I was fortunate enough to discover Query Shark about the time I finished my rough draft of my current project. I read through about 100 queries/critiques in the two weeks I was forcing myself to stay away from my manuscript before revisions. Naturally, I started thinking about how I could apply what Ms. Reid says in her critiques to my own query. It pointed out a number of problems with my novel that I wouldn't have realized until much later on my own. It meant that my first revision fixed a lot of the problems (and fairly easily, all things considered) making my manuscript much stronger off the bat.

Yup, I'm doing all that fixing now. Now and again. And again.

James D. Macdonald
09-11-2013, 06:25 AM
See also Slushkiller #12 (http://nielsenhayden.com/makinglight/archives/004641.html): Author is talented, but has written the wrong book.

Zombolly
09-11-2013, 06:55 AM
I found Query Shark right when I was done with my first draft. I had already realized I had a lot of problems with the story, and writing the query helped me get perspective. I revised my novel. Worked on the query. Revised. And so forth.

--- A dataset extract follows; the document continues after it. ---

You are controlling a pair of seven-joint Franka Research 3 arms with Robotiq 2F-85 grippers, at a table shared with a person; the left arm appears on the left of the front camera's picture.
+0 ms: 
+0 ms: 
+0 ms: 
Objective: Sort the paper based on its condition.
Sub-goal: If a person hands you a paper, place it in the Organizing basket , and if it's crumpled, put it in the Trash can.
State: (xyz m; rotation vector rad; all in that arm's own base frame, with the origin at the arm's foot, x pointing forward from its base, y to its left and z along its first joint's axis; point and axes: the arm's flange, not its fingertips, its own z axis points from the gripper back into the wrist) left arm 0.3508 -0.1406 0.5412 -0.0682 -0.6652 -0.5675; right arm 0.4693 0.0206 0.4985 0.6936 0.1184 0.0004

For my new ideas, I write a query when I'm done outlining. I hope it saves me some work down the road...

Atalanta
09-12-2013, 12:34 AM
I always work on my query after I've finished my first draft. Once I get the query perfect (or as close as I can get it) I then revise the manuscript. Having that query down really helps me focus on what revisions are needed.

I'm going to try this, as I'm in between drafts right now. In fact, this whole thread has been extremely helpful. Thank you. :)

DLacy
09-18-2013, 04:35 AM
I always suspected something was 'off' with my MS, but I attributed it to just being one of those perfectionist writers who doesn't want to call anything done. I had revised it, had let betas read it, but didn't get as much feedback as the MS needed. I had been through many versions of my query and I was getting requests, just not very many (even full requests). I wasn't getting as far as I wanted and something still felt wrong.

Then earlier this year I decided to finally brave QLH. I'm just now recovering from the impact that had on me. Maybe before the end of the year I'll feel like writing again. But I did learn the same thing you did - it's the story, not the query. I only wish I'd trusted my gut and not jumped into the query trenches so early. I wish I'd learned sooner and easier, and had more writer friends helping me with the MS to start with. Hindsight's always 20/20, but once you know, you can improve.

Ferret
09-18-2013, 04:43 AM
I like to start writing my query when I start writing my book. I find that it really helps me get to the core conflict and motivation.